La victoire était fragile. Elle était d’avantage due à un refus des programmes populistes que d’une adhésion à la proposition libérale de Macron.
Une proposition qui était quand même en tête du premier tour.
Alors oui, au second tour il faut choisir. Ce sont les règles actuelles de notre démocratie.
On peut contester ces règles, il y a des voies constitutionnelles pour le faire. En attendant il faut les respecter.
Il n’empêche que la victoire était en verre. Un an et demi plus tard, faute de résultat, la colère est montée et la déflagration a eu lieu.
Rien de nouveau. On a toujours parlé d’un état de grâce après une élection. Celui-là aura duré un an, ce qui n’est pas mal.
La fin de l’état de grâce a toujours signé le début des ennuis pour le pouvoir. Mais depuis quelques temps, les modes de communication et d’expression imposant leur format à la vie politique, les ennuis se manifestent avec une violence croissante.
La fin de l’état de grâce de François Hollande a vu naître un « Hollande bashing » inédit. En quelques mois c’était fini. Partout, à la radio, sur Internet et même à l’assemblée par ses propres troupes, Hollande était moqué, critiqué, rejeté.
Aujourd’hui avec Emmanuel Macron, le retour de bâton est encore plus violent. Les réseaux sociaux et les médias à leur traîne ont été la caisse de résonance d’un « ça suffit » brutal.

La démocratie représentative repose essentiellement sur la communication.
Le format de cette communication est un aspect fondamental de la démocratie. Changez le format et vous changez la démocratie. Et vous changez les représentants. Eux aussi sont formatés par la façon dont leurs messages peuvent ou non passer. Ils adaptent leur discours à ce format. Ceux qui ne s'adaptent pas, ils dégagent. Et de nouveaux représentants plus appropriés apparaissent.
On ne raconte pas la même histoire en une demi-heure ou en deux heures.
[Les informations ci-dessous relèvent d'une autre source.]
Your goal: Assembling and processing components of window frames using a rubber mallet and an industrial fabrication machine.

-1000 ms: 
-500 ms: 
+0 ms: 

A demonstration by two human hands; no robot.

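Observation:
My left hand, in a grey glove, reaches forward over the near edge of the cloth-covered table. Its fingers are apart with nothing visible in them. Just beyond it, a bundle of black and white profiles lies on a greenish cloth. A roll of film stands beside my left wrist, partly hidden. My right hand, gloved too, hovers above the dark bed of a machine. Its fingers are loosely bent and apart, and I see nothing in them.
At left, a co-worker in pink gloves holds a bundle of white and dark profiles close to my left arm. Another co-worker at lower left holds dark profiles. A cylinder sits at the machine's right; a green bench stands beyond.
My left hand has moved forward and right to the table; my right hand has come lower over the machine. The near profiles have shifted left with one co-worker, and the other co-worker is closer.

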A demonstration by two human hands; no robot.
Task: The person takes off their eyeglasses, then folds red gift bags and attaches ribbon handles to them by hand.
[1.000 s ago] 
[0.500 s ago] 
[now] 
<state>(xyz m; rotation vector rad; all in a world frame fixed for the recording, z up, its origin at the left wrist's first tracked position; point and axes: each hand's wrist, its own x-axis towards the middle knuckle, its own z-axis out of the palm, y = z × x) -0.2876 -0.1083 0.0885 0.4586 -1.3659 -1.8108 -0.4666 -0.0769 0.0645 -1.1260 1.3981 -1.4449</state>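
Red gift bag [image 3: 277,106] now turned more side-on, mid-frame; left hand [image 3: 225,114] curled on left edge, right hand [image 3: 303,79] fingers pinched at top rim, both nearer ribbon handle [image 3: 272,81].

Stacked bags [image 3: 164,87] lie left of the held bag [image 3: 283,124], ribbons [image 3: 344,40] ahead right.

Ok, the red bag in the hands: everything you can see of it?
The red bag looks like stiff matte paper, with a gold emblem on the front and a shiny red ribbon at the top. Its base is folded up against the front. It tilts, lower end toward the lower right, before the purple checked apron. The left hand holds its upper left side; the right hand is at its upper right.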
Ça n’est pas la forme qui change c’est le fond.
La pensée politique est aussi modelée par le format. Et les propositions politiques s’y adaptent. Et donc la société elle-même devient la réalisation de ce format.

En 2002 Chirac a été élu parce qu’à la télévision, le spectacle de la violence quotidienne était plus fort que celui du chômage. Jospin avait réussi à réduire le chômage mais l’image d’un vieil homme agressé par des délinquants avait ravagé son bilan et son discours. Le thème de l’insécurité avait tout balayé parce qu’il épousait mieux le format de la parole politique d’alors qui était celui de la télévision.
Les médias sont comme l’eau qui va là où un passage se fraie en épousant la pente. L’eau ne pense pas. Elle obéit à une loi.
Les médias aussi obéissent à une loi. La loi du format le plus plébiscité.
Aujourd’hui c’est celui d’Internet et des réseaux sociaux.
Les journaux papier ont failli en crever. Ils ont cherché un nouveau business model qui leur permette de survivre. Et ils l’ont finalement trouvé : relayer la parole des réseaux sociaux comme s’ils étaient le nouveau champ des faits. Un nombre de « like » est donc un événement à l’égal d’une catastrophe naturelle. Et proposer systématiquement de l’information en continu, quelle que soit la nature de l’événement à couvrir. 
C’est-à-dire être imiter Tweeter.

Le format : faire comme si tous les événements pouvaient se réduire à une catastrophe, à une explosion qui entraîne chaque minute de nouveaux bouleversements. Comme si tout ce qui arrivait valait un récit en direct.
La force du direct… Et si ça n’est pas assez fort pour le direct, le direct le rendra fort quoi qu’il arrive.
Les journaux papier ou télévisés n’ont pas eu le choix. C’était ça ou mourir. Même problématique à la radio. Ce sont les réseaux sociaux qui imposent les sujets et les affects à commenter. Les réseaux sociaux sont les premiers de cordée de la communication. Les autres suivent. Car les réseaux sociaux c’est du direct. Du direct pur. De la bile déversée sans délai, de l’émotion exprimée sans filtre. C’est du démédiatisé.
Alors nous avons aussi les talk-show. Les commentaires et les commentateurs. Ils se réunissent et on s’attache à ce qu’ils soient divers, diversifiés. Ils commentent une actualité déjà formatée. Ils doivent suivre eux-aussi le mouvement. Ils sont les véhicules intellectuels du bashing car chaque jour, voire chaque heure, on leur demande de réagir et de commenter le direct. Ils doivent penser en direct. C’est-à-dire ne pas penser. Alors finalement autant inviter des non penseurs. Autant inviter des gens qui savent juste réagir pour ne jamais se remettre en question. Pas le temps.
Le questionnement est totalement éjecté des médias. Seule la certitude immédiate, rapide, sans aucune pause ni faille a le droit de s’exprimer.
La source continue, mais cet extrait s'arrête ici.